But in what sense is the public watching 'Jonathan Miller's Rigoletto' when the director himself hasn't been near it in years? The answer is to be found in The Book, an interleaved copy of the vocal score in which the director's assistant has assiduously recorded every aspect of the new show, bar by bar, blow by blow, to create a blueprint for later revivals. The more the book succeeds in capturing the fleeting moods of the original concept - and not just the mechanical aspects of entrances, exits and bits of business - the more faithful a revival can be to the spirit and not simply the letter of the original.

David Ritch, who acted as Miller's assistant on the 1979 premiere and will be reviving it in January, brings out the book for Britten's The Turn of the Screw (after Henry James's supernatural novella). Between its covers is his record of every stage the production has gone through in the meantime, with reduced scale groundplans of the set, the occasional freehand drawing and detailed descriptions of every on-stage happening, each remark cross-referenced to a corresponding point in the score.

Ritch turns to a page at random: 'At this particular moment on page 32, during Variation 3, on the first bar of the fifth stave, at Figure 21, you know that Mrs Grose and the Governess start walking together upstage towards upstage left. The Governess continues walking upstage, towards upstage centre, having departed from Mrs Grose, who makes her exit, downstage left; at the precise same moment, a servant enters from downstage right, moves up towards the centre and, at a given point (he turns to p 33), meets the Governess upstage centre. And there is the specific chord on which we decided it would be a good atmospheric moment for them to meet.'

The secret of 'doing it by the book', though, is to remain loyal to the spirit of the original concept without reducing it to routine. There's a story about the great Russian bass Chaliapin, the Boris Godunov of the century, letting one of his pupils stand in for him at a rehearsal and asking afterwards why, at a certain point, the younger man had suddenly disappeared upstage. 'But, master,' the pupil replied, 'you always do that.' 'Ah,' replied the singer, 'but I do it to have a spit.'

So moves alone may be misleading: more important are the motivations. Ritch finds another page - where the Governess, en route to her new charges, worries about how Mrs Grose, the housekeeper, will receive her. 'How will she welcome me?' she sings, and the word 'she' is ringed in Ritch's copy and cross-referenced to the word 'concern' on the opposite page. It's a reminder to get the soprano to ask herself some basic questions: Will she be jealous? Will she resent losing control of the children? 'This is the Governess's 'To be or not to be',' Ritch observes. 'No actor would dream of going into such a monologue without making that sort of enquiry.'

Inevitably cast changes bring subtle realignments in relationships and reassessments of emphasis. 'I personally enjoy the challenge of all three situations,' says Ritch: 'where you get the same cast back and you have to revitalise it; where you get one crucial new member who causes the rest of the cast to rethink; and then I love being given a completely new cast in a production I've really got my fingers on.'

Casts may come and casts may go, but as long as the book is kept up to date, the concept can be handed down from generation to generation. Ritch's assistant on the August Rigoletto will himself direct it in March, while his assistant on next year's Screw will in turn direct the show in Canada after that. 'I can't do it,' says Ritch, 'so I shall train him in it when we do the revival here and then I will say: There you are, there's the bible, do what you can and for God's sake don't lose it]'

Books do get lost, however, and so do other things - bits of set, continuity of tradition, even faith in the concept. When that happens, it's probably time to do a new production. There is, however, one alternative: so long as the sets and costumes survive, a company can always do a 're-staging' by inviting a new director to devise a fresh production within existing designs.

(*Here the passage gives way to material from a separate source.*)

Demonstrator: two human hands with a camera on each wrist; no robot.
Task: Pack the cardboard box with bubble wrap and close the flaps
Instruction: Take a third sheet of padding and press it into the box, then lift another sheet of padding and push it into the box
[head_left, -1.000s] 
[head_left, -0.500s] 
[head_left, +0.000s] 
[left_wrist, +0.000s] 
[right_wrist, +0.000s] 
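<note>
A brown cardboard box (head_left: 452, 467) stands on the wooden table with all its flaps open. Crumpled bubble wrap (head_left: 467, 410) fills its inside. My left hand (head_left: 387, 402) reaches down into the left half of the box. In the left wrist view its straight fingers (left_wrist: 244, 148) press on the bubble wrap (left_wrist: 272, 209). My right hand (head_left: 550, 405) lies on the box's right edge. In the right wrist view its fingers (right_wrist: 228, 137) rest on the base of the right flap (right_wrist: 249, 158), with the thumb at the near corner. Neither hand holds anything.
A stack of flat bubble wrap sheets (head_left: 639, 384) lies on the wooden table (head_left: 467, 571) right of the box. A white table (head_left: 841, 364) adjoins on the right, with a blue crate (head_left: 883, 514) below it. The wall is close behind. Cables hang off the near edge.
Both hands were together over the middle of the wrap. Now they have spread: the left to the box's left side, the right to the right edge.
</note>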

When Stephen Medcalf was booked to do Le nozze di Figaro for the current Glyndebourne tour, it was meant to be a 're-staging' using the existing designs from Sir Peter Hall's 1989 festival staging. But then the sets got burnt in a storeroom fire and John Gunter asked for the opportunity to rethink his original designs. The costumes, however, had survived the flames and the decision to retain them basically defined Medcalf's approach: 'Because they are clearly naturalistic and in period, so we couldn't have too much abstraction in the staging.' Medcalf hopes he has injected many changes of emphasis: 'The sets are much more simple and uncluttered; I've added a stronger political edge; and I've tried to make the last act, in particular, much more expressionistic, much harsher.' Yet dress sense alone was enough to make this a 'straight' rather than a 'concept' Figaro.

In a sense Elijah Moshinsky was luckier when he was asked, back in 1975, to revive a 1950s Covent Garden staging of Britten's Peter Grimes: the entire production, it turned out, had disintegrated in the warehouse and Moshinsky managed to convince the management that it would be cheaper to let him do a brand new show than to rebuild the old one. The stark Brechtian style of the result made the young director's name. Yet Moshinsky is no friend of change for change's sake, condemning the current 'fetish for innovation' that makes audiences demand a new concept from every new production. 'There are limited amounts you can do to an opera before pulling it out of shape altogether just to make it look different from the previous version.' If a production really succeeds in cutting to the heart of a piece, Moshinsky can see no reason why it shouldn't run for ever.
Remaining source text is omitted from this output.